## Instructions for the task
Everything from the first line of the material below through the line containing "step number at" is to be printed exactly, and nothing more.

## Data extract

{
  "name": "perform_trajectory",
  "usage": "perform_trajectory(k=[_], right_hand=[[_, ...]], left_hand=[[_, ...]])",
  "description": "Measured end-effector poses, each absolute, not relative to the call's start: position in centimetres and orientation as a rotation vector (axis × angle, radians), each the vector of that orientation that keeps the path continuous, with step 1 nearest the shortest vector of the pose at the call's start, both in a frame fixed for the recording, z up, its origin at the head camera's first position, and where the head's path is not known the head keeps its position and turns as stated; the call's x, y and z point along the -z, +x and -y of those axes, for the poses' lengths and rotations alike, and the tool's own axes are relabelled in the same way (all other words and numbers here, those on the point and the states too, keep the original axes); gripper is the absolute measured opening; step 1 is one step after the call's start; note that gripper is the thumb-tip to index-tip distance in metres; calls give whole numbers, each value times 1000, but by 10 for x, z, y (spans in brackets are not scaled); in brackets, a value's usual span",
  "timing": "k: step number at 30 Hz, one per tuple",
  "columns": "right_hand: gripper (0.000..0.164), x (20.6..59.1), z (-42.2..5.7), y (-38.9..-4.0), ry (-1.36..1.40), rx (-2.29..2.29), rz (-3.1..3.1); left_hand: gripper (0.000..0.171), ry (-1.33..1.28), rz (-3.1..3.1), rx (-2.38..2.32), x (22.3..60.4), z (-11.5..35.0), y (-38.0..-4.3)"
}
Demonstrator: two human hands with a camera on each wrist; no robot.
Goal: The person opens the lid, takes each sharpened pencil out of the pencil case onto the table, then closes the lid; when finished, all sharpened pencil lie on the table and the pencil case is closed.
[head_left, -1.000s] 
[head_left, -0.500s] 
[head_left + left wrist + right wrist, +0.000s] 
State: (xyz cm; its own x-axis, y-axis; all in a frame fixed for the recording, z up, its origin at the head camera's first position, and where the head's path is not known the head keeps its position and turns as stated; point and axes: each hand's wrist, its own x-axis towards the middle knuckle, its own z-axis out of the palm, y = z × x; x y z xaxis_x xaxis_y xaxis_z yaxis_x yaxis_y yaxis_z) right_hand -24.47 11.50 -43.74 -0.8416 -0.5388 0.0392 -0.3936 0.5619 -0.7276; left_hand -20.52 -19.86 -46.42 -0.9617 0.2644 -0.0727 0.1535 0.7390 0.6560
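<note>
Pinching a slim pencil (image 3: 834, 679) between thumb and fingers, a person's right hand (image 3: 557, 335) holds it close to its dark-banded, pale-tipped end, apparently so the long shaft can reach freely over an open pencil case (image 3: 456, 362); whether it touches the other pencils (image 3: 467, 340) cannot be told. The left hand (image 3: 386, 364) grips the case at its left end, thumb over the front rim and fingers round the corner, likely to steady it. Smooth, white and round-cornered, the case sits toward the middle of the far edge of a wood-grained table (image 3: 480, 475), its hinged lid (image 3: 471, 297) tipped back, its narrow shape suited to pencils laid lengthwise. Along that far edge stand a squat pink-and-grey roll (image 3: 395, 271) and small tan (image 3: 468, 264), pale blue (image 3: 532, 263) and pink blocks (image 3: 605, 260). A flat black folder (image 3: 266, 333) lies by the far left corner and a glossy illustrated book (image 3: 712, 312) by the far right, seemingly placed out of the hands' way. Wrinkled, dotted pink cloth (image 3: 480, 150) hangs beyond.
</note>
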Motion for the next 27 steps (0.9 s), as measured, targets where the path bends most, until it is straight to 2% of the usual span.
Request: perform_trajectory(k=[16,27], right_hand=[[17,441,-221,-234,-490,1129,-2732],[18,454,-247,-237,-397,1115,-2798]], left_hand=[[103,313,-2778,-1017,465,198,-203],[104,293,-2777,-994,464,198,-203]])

## Response below
{
  "name": "perform_trajectory",
  "usage": "perform_trajectory(k=[_], right_hand=[[_, ...]], left_hand=[[_, ...]])",
  "description": "Measured end-effector poses, each absolute, not relative to the call's start: position in centimetres and orientation as a rotation vector (axis × angle, radians), each the vector of that orientation that keeps the path continuous, with step 1 nearest the shortest vector of the pose at the call's start, both in a frame fixed for the recording, z up, its origin at the head camera's first position, and where the head's path is not known the head keeps its position and turns as stated; the call's x, y and z point along the -z, +x and -y of those axes, for the poses' lengths and rotations alike, and the tool's own axes are relabelled in the same way (all other words and numbers here, those on the point and the states too, keep the original axes); gripper is the absolute measured opening; step 1 is one step after the call's start; note that gripper is the thumb-tip to index-tip distance in metres; calls give whole numbers, each value times 1000, but by 10 for x, z, y (spans in brackets are not scaled); in brackets, a value's usual span",
  "timing": "k: step number at 30 Hz, one per tuple",

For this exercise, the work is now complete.